**Problem to solve**
Extract all lines that hold "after" from the records below.

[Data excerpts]
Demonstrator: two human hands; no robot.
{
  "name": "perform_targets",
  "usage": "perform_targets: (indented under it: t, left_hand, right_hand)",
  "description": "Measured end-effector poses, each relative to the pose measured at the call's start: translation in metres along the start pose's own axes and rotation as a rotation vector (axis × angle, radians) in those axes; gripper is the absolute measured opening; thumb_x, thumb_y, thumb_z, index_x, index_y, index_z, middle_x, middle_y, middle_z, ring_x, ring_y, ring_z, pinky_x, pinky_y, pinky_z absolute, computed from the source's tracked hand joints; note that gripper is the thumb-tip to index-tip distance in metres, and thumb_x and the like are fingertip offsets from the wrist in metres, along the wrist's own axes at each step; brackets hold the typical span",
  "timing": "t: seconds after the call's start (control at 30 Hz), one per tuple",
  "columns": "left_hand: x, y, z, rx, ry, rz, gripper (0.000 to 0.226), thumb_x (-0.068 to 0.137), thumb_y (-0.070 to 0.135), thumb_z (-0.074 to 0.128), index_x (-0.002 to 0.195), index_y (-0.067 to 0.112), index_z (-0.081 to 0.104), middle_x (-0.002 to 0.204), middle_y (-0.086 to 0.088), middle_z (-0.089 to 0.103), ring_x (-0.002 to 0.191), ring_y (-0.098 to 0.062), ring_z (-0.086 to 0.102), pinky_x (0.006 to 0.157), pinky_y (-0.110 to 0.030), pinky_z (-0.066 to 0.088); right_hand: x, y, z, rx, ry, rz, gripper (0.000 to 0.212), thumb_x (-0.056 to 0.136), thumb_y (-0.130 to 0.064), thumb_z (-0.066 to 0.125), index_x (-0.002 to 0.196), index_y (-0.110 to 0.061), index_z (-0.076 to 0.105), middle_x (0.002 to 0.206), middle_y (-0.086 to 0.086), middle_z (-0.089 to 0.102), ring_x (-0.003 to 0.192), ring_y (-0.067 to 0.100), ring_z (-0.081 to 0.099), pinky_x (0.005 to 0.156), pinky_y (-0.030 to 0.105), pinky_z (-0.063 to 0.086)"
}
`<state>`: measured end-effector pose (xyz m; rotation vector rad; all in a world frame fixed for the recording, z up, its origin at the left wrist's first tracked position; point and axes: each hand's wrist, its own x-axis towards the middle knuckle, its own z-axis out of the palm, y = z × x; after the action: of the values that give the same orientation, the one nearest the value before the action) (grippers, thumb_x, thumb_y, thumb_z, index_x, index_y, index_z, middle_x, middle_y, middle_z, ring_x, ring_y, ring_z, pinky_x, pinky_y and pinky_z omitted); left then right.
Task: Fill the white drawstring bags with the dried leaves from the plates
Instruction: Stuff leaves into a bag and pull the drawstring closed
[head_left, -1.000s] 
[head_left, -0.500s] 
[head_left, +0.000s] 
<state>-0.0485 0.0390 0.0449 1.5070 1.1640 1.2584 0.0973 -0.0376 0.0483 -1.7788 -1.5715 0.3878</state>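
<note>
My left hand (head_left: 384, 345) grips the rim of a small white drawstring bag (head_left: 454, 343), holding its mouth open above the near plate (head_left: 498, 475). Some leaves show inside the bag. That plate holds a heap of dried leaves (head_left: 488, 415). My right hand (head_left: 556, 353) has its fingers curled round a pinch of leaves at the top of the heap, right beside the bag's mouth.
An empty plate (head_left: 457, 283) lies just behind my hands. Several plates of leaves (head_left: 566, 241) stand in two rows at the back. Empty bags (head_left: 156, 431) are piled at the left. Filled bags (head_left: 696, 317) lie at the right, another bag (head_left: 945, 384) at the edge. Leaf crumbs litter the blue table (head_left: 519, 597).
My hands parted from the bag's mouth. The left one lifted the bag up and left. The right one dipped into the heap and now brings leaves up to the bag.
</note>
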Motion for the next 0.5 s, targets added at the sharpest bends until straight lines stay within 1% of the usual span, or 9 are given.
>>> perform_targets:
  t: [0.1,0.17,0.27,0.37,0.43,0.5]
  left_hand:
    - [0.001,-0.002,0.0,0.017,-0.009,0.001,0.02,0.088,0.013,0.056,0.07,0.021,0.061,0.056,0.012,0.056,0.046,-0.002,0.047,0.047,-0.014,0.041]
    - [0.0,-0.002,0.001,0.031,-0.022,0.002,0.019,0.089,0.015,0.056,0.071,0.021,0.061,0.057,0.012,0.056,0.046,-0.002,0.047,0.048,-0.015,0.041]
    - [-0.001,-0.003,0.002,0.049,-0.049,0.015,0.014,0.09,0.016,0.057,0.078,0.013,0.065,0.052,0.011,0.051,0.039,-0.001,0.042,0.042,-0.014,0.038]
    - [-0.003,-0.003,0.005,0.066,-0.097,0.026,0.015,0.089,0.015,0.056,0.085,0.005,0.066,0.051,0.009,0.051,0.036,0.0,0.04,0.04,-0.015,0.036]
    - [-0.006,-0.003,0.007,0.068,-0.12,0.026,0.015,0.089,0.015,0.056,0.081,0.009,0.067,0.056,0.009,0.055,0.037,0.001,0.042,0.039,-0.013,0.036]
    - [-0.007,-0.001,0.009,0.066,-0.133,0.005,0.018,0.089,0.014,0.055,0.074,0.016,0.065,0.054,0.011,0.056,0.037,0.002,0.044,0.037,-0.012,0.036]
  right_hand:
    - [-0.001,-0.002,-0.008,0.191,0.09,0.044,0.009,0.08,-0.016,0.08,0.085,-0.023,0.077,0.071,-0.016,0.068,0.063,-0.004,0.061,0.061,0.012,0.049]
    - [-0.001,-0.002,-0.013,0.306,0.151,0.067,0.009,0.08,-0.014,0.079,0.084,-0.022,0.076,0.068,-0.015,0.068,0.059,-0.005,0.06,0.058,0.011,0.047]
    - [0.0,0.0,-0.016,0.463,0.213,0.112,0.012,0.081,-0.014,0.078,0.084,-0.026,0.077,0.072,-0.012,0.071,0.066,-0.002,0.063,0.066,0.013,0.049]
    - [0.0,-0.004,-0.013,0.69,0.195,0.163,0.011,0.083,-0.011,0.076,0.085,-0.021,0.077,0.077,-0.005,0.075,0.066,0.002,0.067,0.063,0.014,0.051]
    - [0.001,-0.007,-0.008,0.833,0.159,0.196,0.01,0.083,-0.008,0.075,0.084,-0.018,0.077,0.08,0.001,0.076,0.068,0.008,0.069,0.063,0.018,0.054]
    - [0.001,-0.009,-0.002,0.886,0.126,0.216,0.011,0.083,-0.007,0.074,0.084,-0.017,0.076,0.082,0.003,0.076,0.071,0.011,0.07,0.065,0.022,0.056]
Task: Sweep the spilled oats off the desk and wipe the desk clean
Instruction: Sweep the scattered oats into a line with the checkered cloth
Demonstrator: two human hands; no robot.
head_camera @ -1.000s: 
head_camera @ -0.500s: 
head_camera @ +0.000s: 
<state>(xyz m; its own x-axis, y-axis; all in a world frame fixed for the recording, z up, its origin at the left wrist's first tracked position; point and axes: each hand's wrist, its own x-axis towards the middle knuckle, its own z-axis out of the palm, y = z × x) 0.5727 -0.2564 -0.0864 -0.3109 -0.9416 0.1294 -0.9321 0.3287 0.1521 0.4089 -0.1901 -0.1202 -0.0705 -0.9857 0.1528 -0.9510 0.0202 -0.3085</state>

**Solution to this task**
  "timing": "t: seconds after the call's start (control at 30 Hz), one per tuple",
`<state>`: measured end-effector pose (xyz m; rotation vector rad; all in a world frame fixed for the recording, z up, its origin at the left wrist's first tracked position; point and axes: each hand's wrist, its own x-axis towards the middle knuckle, its own z-axis out of the palm, y = z × x; after the action: of the values that give the same orientation, the one nearest the value before the action) (grippers, thumb_x, thumb_y, thumb_z, index_x, index_y, index_z, middle_x, middle_y, middle_z, ring_x, ring_y, ring_z, pinky_x, pinky_y and pinky_z omitted); left then right.

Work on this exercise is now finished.